PIAGAM MADINAH DAN UUD RI 1945 (Telah Perbandingan Tentang Kedudukannya Sebagai Konstitusi Negara Republik)

Abstract

Dalam satu wilayah yang dihuni banyak orang, kemajemukan atau plural-itas merupakan sebuah realitas. Demikian halnya wilayah Madinah, ketika Muhammad SAW sebagai nabi sekaligus menjadi kepala negaranya, selama kurang lebih 13 tahun. Beliau menghadapi warga Madinah yang majemuk atau pluralik, termasuk dalam keyakinan keagamaan. Ada yang muslim, yang musyrik dan Yahudi. Dalam kondisi kemajemukan atau pluralitas ini, Nabi Muhammad SAW memprakarsai sebuah piagam perjanjian yang kemudian terkenal dengan Piagam Madinah antara kaum muslim, kaum musyrik dan kaum Yahudi, guna membina persatuan, kesatuan, kerukunan, dan keamanan seluruh warga Madinah. Sejalan dengan prakarsa nabi Muhammad SAW tersebut, pemerintah Republik Indonesia sejak awal kemer­dekaan tahun 1945 yang melihat warganya relatif lebih majemuk atau pluralik ada yang muslim, yang Katholik, yang protestan, yang hindu, yang budha dan yang aliran kepercayaan. Dirumuskanlah UUD 1945 sedemikian rupa y an g dapat mengakomodasi semua penganut keyakin­an agama tersebut, terciptanya persatuan, kesatuan, kerukunan dan keamanan seluruh warga negara Republik Indonesia. Antara Piagam Madinah dan UUD 1945 terlihat adanya kesamaan yang me­nonjol, baik ide maupun rumusannya.
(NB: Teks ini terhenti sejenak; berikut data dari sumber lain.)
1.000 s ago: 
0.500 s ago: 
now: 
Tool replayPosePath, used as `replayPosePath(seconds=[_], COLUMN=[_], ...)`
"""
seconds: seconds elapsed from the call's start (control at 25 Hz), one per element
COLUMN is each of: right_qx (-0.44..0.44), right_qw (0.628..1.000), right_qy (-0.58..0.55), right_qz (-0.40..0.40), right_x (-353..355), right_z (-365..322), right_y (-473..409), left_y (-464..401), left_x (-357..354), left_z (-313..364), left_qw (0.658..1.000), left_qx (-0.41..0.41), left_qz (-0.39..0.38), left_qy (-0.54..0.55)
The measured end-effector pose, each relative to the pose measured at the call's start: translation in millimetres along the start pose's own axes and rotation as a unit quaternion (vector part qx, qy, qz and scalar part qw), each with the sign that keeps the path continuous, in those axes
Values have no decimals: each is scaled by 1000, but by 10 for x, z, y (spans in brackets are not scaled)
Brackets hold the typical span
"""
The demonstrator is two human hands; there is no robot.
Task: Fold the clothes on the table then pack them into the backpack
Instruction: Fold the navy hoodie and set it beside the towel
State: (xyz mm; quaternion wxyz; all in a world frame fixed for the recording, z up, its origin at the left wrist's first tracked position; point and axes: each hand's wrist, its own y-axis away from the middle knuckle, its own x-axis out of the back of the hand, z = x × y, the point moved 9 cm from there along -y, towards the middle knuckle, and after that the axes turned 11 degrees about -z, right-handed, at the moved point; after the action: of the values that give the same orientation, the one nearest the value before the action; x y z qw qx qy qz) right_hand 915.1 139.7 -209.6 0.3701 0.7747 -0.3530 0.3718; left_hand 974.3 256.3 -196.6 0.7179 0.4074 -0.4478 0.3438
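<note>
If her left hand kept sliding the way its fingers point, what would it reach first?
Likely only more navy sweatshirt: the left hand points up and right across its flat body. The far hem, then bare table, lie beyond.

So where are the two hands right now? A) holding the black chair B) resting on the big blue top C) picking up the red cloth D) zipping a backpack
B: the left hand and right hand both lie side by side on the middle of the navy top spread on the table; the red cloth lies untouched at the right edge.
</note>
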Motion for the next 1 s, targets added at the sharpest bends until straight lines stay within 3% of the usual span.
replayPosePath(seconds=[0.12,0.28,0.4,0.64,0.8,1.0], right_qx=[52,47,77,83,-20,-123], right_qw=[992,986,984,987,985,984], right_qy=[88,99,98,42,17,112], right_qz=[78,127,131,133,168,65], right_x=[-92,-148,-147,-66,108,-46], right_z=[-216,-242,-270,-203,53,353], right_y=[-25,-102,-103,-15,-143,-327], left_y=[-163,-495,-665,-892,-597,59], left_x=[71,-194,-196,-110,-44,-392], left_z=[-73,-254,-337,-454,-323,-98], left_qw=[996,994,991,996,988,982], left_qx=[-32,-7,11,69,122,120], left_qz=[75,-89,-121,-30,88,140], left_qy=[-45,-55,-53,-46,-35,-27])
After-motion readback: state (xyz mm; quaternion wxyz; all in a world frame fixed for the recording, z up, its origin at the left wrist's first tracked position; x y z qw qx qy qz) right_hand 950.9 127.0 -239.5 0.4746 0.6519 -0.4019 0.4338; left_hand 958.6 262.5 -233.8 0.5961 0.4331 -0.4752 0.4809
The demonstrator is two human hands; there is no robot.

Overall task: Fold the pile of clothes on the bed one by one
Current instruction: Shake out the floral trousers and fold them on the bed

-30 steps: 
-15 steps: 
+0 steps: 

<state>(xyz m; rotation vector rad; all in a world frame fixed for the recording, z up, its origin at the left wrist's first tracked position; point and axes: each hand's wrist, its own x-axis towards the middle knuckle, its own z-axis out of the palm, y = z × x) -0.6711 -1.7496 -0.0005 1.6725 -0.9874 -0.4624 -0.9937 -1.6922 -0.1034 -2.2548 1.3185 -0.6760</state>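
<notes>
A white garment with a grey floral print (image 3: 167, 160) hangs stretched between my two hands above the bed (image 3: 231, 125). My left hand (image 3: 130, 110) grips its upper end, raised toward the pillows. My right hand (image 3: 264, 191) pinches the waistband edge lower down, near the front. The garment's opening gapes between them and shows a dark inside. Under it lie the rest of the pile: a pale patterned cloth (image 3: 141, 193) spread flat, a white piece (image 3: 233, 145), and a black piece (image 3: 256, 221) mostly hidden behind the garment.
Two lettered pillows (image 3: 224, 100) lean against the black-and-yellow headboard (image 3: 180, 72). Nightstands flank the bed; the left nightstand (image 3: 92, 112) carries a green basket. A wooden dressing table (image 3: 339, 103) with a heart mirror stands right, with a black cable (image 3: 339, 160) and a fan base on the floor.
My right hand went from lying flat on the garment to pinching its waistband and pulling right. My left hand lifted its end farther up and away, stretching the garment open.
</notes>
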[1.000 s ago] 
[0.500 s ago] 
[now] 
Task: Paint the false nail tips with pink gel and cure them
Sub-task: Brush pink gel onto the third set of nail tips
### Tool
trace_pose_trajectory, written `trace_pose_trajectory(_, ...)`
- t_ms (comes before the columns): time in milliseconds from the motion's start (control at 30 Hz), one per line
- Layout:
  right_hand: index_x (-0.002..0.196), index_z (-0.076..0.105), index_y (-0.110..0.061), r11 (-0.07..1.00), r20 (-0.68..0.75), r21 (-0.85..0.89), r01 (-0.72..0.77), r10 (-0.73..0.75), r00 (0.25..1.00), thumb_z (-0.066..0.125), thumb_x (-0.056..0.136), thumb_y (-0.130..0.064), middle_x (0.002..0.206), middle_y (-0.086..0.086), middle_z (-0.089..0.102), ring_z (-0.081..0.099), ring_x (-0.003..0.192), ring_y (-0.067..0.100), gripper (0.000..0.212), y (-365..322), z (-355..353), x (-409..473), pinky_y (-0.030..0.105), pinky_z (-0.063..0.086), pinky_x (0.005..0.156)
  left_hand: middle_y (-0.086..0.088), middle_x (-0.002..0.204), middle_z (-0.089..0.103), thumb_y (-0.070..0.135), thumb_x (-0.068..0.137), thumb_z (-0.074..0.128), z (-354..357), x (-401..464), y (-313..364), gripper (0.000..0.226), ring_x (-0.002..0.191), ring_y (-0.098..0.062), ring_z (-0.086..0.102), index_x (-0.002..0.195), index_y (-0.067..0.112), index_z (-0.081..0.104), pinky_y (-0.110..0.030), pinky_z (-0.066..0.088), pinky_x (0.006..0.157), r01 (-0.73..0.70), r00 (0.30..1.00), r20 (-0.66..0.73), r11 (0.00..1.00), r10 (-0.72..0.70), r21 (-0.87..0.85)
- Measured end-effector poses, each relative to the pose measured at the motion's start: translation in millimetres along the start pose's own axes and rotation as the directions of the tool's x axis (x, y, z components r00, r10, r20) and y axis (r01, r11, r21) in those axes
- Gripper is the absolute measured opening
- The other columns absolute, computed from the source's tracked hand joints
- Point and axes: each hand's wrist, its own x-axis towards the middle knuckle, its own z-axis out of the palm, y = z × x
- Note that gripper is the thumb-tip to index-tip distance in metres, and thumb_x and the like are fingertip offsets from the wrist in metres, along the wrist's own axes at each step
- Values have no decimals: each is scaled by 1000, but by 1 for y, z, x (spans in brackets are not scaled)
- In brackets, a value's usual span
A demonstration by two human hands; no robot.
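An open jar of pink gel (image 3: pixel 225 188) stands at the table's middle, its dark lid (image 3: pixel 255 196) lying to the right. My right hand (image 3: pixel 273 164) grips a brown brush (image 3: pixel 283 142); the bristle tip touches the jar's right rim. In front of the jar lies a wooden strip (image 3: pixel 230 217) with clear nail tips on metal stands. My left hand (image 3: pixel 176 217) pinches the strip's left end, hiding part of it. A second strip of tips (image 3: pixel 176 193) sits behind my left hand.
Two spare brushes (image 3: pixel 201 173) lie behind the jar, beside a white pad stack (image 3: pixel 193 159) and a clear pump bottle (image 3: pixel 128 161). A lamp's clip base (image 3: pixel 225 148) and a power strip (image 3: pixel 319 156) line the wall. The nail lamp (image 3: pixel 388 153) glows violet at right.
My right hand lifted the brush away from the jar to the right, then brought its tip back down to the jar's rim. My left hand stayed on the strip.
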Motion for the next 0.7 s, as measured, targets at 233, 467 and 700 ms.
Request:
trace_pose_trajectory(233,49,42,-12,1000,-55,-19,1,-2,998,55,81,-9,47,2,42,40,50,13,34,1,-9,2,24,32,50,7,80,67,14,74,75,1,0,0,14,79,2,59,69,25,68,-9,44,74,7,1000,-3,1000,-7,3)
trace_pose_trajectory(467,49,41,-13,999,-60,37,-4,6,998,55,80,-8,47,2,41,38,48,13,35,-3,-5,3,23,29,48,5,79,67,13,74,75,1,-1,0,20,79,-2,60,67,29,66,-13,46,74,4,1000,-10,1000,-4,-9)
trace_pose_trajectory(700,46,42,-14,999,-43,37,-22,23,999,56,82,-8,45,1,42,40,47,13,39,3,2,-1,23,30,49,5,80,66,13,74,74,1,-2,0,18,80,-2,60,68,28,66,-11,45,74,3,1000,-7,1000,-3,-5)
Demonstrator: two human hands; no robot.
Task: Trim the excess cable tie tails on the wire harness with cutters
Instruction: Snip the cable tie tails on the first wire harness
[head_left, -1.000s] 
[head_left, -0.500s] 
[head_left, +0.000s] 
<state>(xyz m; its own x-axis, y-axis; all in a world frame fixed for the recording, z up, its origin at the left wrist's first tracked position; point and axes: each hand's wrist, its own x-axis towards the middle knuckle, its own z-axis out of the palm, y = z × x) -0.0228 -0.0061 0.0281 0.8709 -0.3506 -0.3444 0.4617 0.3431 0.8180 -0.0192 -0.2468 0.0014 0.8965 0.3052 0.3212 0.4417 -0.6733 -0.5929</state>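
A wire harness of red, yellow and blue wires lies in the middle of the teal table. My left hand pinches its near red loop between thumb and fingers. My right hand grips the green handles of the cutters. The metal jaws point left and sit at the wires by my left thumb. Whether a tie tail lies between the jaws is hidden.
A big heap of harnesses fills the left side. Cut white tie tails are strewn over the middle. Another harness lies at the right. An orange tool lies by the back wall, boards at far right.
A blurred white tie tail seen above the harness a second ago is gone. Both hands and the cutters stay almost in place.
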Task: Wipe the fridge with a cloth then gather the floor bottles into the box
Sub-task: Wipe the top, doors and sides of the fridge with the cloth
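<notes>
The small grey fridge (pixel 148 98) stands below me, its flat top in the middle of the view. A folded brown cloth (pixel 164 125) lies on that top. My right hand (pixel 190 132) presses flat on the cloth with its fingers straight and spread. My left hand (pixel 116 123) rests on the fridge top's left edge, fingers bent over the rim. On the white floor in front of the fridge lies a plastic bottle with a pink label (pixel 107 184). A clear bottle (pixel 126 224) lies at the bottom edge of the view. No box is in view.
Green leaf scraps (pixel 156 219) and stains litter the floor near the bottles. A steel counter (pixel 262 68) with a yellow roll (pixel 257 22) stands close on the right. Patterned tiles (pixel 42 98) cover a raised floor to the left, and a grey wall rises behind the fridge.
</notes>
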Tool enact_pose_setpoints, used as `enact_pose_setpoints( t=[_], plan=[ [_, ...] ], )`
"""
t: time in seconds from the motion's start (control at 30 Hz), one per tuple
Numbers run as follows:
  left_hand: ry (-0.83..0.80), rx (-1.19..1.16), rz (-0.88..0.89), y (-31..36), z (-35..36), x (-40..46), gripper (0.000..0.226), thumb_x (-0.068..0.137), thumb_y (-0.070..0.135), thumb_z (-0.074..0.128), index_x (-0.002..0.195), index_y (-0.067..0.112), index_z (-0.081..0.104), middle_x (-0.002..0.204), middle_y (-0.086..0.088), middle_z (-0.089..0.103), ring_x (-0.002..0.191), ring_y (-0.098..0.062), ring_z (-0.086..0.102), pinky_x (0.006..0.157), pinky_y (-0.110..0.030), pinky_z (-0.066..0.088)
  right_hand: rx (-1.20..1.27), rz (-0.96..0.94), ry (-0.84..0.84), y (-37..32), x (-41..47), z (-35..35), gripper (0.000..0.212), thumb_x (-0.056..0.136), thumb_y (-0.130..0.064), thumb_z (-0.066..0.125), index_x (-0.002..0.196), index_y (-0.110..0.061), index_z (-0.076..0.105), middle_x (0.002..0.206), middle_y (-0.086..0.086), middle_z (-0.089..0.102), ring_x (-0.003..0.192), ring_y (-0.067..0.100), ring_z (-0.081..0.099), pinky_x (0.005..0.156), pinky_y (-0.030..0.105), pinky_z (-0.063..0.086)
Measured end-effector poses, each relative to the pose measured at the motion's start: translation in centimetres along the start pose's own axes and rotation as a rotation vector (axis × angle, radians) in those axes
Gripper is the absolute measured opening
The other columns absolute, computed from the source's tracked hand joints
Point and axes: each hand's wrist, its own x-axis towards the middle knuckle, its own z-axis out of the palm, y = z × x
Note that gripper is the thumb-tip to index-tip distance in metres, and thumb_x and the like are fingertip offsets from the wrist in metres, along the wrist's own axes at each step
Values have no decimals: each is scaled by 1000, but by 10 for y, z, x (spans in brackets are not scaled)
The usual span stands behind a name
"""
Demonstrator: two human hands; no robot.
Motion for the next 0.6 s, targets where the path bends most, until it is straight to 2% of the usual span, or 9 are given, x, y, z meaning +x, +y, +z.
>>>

Baik Piagam Madinah maupun UUD 1945, ma­sing-masing menghendaki terbangunnya negara kesatuan yang kokoh dan dengan warga negara yang beriman dan bertaqwa kepada Tuhan YME, yang anatara lain diwujudkan dalam bentuk prilaku yang berkemanusiaan. Tulisan ini akan menelusuri titik singgung antara Piagam Madinah dan UUD 1945 sebagai sebuah konstitusi Negara.